• _What the task asks_
Of the lines in the data below, write out exactly those from the one holding "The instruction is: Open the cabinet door" through the one holding "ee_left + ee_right", both included.

━━━━━ Data under study ━━━━━

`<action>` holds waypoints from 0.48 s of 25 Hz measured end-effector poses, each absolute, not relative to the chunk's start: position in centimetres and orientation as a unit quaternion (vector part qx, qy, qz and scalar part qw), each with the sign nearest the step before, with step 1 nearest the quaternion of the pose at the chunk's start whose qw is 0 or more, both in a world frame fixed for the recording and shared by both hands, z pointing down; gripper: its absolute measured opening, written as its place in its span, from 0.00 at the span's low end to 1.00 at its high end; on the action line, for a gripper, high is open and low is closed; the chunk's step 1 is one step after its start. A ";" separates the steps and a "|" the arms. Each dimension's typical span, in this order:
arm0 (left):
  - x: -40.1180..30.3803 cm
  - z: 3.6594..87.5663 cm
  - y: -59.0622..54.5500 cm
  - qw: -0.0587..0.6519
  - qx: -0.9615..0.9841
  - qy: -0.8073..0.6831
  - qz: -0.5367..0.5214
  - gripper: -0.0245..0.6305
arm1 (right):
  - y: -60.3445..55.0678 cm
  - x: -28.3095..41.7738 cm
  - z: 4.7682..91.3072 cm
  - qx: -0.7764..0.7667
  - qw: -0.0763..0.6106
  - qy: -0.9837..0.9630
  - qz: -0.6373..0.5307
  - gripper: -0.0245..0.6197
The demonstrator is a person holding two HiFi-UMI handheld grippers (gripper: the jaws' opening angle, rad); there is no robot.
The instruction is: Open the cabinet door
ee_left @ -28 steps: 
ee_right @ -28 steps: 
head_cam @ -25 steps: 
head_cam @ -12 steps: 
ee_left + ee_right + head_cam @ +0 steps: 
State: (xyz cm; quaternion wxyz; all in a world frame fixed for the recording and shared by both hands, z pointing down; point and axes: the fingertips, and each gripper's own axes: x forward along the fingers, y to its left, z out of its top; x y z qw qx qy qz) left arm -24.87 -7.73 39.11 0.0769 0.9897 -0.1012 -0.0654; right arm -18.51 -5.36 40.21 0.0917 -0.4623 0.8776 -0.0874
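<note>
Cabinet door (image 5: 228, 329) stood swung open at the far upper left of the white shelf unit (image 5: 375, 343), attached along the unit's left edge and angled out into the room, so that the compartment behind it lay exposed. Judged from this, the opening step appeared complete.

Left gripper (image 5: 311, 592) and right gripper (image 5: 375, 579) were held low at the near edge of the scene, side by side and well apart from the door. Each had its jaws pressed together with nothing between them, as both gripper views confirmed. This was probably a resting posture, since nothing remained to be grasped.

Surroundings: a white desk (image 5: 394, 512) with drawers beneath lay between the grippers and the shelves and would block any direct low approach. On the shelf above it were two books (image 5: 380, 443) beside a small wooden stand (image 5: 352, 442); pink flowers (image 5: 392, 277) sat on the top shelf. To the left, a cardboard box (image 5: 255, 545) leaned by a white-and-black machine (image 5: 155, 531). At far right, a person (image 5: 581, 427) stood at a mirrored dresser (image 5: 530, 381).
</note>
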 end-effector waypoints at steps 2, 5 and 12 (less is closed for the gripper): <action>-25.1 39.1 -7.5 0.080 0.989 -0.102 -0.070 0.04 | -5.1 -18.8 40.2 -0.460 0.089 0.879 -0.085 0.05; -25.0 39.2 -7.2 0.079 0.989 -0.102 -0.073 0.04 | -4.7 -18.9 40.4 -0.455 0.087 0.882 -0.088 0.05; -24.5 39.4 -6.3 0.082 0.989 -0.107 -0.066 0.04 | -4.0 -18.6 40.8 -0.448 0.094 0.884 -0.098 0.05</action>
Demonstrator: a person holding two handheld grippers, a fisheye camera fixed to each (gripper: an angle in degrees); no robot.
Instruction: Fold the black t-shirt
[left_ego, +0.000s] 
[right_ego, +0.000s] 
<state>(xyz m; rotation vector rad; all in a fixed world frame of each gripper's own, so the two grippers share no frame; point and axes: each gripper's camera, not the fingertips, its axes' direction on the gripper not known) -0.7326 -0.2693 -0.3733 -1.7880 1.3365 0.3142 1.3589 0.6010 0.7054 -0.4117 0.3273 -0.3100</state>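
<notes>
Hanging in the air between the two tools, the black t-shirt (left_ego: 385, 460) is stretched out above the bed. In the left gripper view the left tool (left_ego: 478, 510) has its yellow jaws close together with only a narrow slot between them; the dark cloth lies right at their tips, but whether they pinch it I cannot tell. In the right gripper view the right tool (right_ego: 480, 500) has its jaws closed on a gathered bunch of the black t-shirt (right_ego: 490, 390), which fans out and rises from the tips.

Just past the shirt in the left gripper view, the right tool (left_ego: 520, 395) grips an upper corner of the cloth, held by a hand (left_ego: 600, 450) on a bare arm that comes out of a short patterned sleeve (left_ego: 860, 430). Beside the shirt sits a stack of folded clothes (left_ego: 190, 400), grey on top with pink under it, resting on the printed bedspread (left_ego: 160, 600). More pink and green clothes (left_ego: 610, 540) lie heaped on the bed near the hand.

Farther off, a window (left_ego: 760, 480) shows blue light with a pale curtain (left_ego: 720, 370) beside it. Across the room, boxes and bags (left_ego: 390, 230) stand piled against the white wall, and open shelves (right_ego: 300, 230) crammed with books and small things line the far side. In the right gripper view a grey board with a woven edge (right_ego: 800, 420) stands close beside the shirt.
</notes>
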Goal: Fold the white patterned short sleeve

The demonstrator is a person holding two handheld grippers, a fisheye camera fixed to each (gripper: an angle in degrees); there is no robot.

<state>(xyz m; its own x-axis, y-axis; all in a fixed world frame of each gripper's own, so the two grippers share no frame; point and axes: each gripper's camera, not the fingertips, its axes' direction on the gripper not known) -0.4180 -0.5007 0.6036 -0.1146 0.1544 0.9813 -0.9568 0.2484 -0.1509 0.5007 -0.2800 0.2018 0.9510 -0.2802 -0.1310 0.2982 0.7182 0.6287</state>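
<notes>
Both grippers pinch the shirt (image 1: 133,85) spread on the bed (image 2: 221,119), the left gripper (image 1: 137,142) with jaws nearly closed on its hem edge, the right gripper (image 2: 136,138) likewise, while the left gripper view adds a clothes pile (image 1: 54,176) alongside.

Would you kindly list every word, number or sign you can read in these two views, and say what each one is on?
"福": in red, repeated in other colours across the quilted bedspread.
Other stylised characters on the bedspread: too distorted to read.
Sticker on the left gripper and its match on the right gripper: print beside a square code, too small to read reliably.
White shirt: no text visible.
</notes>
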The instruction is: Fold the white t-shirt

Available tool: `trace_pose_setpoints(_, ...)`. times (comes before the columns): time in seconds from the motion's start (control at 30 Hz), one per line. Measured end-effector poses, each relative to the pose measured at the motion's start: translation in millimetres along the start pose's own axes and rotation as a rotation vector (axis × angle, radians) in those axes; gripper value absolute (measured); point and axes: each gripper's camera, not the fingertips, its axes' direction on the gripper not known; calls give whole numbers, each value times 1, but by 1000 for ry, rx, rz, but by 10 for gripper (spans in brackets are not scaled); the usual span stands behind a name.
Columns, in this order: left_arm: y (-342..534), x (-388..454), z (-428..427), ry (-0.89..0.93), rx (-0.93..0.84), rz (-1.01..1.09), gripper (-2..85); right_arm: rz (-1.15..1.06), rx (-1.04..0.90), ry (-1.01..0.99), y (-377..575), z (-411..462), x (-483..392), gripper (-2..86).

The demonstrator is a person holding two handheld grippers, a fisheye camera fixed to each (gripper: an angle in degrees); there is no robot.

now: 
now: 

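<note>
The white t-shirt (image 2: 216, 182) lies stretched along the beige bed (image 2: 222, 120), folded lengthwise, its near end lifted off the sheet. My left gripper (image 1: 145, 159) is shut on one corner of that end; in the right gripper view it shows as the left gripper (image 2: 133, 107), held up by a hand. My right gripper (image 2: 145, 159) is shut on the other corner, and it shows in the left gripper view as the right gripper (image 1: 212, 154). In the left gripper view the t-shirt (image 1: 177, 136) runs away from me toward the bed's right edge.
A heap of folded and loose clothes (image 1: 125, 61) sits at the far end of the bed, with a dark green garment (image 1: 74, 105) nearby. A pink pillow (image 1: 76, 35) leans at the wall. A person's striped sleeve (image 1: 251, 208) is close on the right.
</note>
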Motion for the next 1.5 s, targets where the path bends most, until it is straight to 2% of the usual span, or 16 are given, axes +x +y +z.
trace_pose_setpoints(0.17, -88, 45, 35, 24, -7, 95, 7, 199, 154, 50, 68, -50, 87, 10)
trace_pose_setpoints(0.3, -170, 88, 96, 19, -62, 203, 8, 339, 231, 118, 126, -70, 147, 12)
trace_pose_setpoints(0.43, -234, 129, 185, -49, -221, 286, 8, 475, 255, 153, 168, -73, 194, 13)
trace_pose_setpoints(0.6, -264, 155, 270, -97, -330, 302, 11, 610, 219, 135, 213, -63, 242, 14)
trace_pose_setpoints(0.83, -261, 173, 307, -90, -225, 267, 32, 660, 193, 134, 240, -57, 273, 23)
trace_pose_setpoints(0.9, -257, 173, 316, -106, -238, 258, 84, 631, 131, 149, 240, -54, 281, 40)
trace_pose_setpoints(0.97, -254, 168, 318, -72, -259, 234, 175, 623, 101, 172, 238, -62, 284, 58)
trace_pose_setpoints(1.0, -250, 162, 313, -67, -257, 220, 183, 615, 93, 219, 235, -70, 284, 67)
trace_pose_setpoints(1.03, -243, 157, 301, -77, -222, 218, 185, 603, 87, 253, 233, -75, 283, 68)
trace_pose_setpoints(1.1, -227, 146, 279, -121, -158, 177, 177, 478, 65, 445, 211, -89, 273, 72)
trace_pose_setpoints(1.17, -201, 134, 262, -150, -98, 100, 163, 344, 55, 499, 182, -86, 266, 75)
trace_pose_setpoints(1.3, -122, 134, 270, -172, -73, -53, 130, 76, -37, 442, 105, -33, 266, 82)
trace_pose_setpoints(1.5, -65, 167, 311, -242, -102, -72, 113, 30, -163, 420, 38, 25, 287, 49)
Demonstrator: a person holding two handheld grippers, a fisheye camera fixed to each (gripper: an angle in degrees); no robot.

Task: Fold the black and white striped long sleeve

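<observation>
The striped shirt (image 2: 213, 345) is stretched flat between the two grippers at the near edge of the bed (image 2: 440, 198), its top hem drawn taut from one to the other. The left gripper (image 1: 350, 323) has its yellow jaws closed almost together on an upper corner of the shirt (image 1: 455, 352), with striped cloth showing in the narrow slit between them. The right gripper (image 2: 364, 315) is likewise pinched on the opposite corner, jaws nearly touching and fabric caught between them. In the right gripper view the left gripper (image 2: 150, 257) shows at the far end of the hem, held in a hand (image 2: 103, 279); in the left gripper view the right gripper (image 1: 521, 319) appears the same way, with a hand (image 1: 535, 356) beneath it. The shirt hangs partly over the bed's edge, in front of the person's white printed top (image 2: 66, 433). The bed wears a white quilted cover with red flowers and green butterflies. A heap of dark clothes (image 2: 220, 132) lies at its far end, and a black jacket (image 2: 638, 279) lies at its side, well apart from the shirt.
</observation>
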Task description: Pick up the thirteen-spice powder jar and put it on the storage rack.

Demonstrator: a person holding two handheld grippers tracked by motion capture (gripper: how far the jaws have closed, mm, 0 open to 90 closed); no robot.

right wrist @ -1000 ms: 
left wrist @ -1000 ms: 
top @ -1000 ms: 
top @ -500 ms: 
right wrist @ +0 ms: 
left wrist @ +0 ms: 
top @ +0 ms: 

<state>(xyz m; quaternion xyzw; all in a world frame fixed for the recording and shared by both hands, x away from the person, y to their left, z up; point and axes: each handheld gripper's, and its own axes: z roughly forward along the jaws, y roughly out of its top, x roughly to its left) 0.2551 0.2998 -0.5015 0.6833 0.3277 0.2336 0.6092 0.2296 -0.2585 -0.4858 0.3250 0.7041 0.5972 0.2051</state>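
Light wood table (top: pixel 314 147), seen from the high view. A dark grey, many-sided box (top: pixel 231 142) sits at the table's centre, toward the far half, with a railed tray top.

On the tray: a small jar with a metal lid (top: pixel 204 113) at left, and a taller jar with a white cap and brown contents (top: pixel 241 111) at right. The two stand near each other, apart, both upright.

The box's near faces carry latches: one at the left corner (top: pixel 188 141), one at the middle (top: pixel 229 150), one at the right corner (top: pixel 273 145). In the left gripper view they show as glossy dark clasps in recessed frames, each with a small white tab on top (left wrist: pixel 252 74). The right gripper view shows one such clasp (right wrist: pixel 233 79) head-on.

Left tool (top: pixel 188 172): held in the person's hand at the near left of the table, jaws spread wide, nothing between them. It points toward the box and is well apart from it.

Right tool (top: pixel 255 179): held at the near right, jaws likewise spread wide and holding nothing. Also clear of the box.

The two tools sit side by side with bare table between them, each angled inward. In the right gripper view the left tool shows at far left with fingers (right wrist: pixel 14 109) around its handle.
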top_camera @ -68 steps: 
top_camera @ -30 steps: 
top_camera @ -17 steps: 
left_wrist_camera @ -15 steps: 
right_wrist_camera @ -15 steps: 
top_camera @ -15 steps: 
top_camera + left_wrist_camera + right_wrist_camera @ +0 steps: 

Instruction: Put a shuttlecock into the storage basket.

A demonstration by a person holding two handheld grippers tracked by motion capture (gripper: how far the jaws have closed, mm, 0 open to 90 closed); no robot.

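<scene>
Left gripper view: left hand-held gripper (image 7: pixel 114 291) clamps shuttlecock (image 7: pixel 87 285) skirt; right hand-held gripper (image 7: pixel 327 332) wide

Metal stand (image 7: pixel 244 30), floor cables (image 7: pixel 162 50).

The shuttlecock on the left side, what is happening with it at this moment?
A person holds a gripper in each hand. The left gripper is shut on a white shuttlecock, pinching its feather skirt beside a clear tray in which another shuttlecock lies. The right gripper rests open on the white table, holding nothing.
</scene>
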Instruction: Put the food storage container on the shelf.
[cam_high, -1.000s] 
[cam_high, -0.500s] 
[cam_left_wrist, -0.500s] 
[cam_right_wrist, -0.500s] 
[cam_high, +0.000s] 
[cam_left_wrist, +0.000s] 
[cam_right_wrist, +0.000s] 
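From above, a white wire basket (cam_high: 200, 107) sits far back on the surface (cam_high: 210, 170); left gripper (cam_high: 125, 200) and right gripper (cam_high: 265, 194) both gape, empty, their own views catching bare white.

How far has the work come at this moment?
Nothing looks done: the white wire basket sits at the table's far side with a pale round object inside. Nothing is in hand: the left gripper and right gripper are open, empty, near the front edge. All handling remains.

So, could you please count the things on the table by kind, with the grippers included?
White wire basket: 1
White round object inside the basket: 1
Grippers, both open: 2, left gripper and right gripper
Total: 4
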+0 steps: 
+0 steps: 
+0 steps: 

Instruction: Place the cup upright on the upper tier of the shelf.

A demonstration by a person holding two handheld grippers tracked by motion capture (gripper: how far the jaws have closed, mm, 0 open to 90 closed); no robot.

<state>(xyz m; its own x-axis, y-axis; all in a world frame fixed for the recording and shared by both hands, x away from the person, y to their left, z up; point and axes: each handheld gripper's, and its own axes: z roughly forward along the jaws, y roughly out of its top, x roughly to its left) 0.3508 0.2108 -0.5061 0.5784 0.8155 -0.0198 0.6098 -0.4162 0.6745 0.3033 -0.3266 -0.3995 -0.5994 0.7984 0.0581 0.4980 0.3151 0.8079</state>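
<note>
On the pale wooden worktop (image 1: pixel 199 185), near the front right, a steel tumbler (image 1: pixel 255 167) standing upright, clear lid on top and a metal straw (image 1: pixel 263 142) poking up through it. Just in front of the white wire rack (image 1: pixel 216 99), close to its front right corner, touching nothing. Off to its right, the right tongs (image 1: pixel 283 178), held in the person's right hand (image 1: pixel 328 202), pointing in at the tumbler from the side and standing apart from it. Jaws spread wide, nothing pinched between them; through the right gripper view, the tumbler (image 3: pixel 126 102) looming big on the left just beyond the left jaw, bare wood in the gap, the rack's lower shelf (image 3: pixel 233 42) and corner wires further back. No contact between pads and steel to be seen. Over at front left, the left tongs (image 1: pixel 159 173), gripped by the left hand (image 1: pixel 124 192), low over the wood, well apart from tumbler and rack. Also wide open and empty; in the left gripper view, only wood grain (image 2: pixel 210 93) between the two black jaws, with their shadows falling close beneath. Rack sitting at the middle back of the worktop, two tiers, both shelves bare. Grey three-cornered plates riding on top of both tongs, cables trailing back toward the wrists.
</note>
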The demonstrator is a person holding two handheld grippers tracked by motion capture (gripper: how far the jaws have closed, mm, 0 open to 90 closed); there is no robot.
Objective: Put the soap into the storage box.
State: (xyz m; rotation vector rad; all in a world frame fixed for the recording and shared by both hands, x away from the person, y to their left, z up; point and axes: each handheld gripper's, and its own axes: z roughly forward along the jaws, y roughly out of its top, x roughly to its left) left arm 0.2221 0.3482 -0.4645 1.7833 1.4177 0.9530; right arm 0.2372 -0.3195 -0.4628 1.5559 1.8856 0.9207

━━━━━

• _Result of the task_
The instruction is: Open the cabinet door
ee_left @ -28 steps: 
ee_right @ -28 steps: 
head_cam @ -25 steps: 
head_cam @ -12 steps: 
ee_left + ee_right + head_cam @ +0 steps: 

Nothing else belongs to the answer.